In a lawsuit filed last week, Williams’ estate alleged that Pandora rejected Word Collections’ attempts to negotiate a licensing deal. According to the lawsuit, Pandora wrongly offered 16 of Williams’ works through its streaming service without even paying a “fraction of a penny.”

Taking the example of Williams, Price said: “Let’s say he sings the words ‘reality, what a concept’ – in which case… the licensing scheme would have been in place, a royalty would have been generated and [Pandora] would pay for the license. But because he noted the words ‘reality, what a concept’ (…) they didn’t deal with it”,

So far, comedians calling out the platforms on royalties have been met with either silence or aggression. In December, Spotify removed various comic book performances represented by advocacy organizations, including works by John Mulaney, Jim Gaffigan, Tiffany Haddish, Jeff Foxworthy and Kevin Hart.

Price said the same issue exists for other platforms and he has contacted Sirius SM, iHeartRadio, Tidal, Spotify, Amazon and YouTube Music on behalf of his clients, which also include the estate of Richard Pryor.

“I have a responsibility to my clients to contact every entity on the planet that uses their works, license them, and charge my clients,” Price said. “There is a global problem. All works of these people are used without license. These guys are unpaid and there is no excuse for that. The problem must be solved. It’s not a question of if, it’s a question of when. »

The massive deal Spotify and Joe Rogan signed in 2020 further highlights the problem of gross inequality faced by comedians, even for comedy legends like Richard Pryor, whose estate isn’t properly compensated for its streaming royalties, Price said.

“Joe Rogan was paid a lot of money. Why? Because they wanted to use Joe Rogan’s artwork to attract users and they paid the man $100 million for it,” Price said. “How many people are fans of Richard Pryor who go to an entity like Spotify to listen to his works? I bet it’s more crowded than [the audience that listens to] Joe Rogan.

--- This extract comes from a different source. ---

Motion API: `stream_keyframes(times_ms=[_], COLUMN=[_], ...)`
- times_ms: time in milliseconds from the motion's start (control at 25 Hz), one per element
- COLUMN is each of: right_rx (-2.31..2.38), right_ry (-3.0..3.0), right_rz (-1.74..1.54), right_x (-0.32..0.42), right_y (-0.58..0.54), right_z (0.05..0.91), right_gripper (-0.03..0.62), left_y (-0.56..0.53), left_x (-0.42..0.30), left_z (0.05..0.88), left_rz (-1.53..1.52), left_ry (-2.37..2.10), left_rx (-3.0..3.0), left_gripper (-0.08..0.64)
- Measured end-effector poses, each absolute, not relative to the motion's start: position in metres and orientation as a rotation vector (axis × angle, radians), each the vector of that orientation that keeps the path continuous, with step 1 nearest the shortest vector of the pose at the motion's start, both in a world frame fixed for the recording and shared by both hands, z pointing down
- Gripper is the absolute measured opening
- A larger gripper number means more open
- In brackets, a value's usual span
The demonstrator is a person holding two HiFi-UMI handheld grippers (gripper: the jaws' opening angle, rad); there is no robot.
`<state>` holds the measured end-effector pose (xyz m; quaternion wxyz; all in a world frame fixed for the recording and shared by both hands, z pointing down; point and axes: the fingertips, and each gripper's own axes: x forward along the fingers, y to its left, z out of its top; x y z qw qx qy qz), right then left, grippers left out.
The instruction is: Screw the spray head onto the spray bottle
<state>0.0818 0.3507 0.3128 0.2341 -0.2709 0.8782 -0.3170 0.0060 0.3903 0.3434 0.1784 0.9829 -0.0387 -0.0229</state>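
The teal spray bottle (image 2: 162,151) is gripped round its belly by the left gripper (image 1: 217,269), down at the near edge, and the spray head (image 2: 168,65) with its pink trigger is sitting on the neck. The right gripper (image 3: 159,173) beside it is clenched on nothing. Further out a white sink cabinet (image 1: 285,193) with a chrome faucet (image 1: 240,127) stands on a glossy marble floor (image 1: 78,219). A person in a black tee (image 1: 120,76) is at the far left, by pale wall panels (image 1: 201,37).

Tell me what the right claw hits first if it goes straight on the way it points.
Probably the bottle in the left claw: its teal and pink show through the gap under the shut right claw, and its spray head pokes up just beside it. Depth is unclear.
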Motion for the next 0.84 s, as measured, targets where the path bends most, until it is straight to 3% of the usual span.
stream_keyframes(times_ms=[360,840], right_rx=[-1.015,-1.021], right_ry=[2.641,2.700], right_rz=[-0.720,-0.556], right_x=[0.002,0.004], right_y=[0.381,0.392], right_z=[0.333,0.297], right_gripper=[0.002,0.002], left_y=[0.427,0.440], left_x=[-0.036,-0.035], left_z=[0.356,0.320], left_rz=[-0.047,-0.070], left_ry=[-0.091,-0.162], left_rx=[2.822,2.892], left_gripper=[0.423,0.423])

And they didn’t even bother to pay anything to Richard Pryor or his estate, but will they pay Joe Rogan north of $100 million?

For Engvall and other comics involved in streamer lawsuits, the comedy landscape has changed a lot when it comes to tracking who was using or profiting from your material. “When I was doing the comedy club circuit, we checked on each other if a comedian was caught using one of your jokes,” Engvall said. “But when streaming services came along, there was just no way to keep up, because you never had a record of what was playing.”

While it’s a long time coming for big-name comedians to make noise about the money owed to them for their material, Engvall says the outcome of the recently filed lawsuits could mean a lot for up-and-coming comedians down the road.

“Although I’ve been lucky in my career to generate a name, there are a lot of cats that don’t, but their stuff gets used and they also need to be paid,” Engvall said. “None of us asks more than what is due to us.”